To do: Give again, exactly as written, each line of the material below starting at the line that contains "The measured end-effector" and ending at the line that contains "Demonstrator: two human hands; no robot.". Both ends count, and no other line does.
+-------+
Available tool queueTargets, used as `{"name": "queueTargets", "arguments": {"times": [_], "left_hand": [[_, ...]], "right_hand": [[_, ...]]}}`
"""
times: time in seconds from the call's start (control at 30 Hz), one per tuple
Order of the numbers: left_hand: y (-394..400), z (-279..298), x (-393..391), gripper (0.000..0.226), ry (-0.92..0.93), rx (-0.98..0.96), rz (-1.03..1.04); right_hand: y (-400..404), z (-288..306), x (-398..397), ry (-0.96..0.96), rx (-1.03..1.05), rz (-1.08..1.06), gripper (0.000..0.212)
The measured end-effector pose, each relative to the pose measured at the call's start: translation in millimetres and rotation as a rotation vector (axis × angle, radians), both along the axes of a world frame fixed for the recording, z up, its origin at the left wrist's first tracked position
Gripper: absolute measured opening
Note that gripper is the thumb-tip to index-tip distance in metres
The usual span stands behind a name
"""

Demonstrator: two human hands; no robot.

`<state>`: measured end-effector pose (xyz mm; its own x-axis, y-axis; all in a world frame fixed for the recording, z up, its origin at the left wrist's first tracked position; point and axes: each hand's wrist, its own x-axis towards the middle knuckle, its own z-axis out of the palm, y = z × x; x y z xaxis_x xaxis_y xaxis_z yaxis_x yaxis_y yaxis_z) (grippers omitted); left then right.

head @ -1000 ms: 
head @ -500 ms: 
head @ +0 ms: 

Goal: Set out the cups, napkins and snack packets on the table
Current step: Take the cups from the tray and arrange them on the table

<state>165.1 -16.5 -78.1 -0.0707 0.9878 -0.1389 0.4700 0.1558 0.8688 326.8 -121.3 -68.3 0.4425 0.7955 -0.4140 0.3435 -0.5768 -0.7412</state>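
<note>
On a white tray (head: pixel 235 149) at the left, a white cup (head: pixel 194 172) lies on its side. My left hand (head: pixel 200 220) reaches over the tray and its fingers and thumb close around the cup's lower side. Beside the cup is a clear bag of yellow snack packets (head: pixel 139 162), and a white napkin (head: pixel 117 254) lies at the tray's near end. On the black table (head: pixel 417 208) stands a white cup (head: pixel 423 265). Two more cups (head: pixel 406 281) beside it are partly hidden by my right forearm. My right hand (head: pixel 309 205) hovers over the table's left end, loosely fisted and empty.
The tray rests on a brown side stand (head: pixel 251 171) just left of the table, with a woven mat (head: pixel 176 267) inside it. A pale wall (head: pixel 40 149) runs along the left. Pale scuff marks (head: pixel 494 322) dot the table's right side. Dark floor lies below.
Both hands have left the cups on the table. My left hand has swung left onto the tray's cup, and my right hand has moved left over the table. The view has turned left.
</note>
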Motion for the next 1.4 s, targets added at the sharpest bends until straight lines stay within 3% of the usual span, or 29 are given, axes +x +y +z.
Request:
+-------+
Expected output:
The measured end-effector pose, each relative to the pose measured at the call's start: translation in millimetres and rotation as a rotation vector (axis × angle, radians), both along the axes of a world frame fixed for the recording, z up, its origin at the left wrist's first tracked position
Gripper: absolute measured opening
Note that gripper is the thumb-tip to index-tip distance in metres
The usual span stands behind a name
"""

Demonstrator: two human hands; no robot.

The exercise requires nothing further.